** Activity **
Return all the lines below in which the string "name" appears.

=== Information supplied ===

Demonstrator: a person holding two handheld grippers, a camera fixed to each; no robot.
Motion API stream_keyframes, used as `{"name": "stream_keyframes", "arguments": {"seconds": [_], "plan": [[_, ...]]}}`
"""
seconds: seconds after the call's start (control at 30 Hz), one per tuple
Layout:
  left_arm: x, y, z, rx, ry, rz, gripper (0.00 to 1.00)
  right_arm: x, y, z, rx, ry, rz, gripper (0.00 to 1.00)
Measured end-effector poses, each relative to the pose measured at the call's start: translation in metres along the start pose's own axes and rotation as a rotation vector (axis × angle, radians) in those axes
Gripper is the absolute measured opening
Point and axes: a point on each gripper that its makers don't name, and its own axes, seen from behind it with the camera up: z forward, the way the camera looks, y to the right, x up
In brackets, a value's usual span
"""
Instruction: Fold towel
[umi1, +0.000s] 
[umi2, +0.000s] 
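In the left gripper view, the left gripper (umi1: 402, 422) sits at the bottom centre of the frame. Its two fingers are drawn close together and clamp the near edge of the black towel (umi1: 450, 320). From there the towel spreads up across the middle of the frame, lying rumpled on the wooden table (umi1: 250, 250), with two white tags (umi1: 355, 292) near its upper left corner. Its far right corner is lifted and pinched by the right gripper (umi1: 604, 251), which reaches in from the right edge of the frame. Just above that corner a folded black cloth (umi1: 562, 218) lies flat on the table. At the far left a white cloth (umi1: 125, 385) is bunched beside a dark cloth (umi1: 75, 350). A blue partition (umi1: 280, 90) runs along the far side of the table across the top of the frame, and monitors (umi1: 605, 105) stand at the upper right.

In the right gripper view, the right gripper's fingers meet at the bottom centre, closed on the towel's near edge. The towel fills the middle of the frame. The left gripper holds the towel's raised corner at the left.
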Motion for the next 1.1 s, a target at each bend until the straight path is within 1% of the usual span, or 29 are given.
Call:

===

** Response area **
Motion API stream_keyframes, used as `{"name": "stream_keyframes", "arguments": {"seconds": [_], "plan": [[_, ...]]}}`
Point and axes: a point on each gripper that its makers don't name, and its own axes, seen from behind it with the camera up: z forward, the way the camera looks, y to the right, x up

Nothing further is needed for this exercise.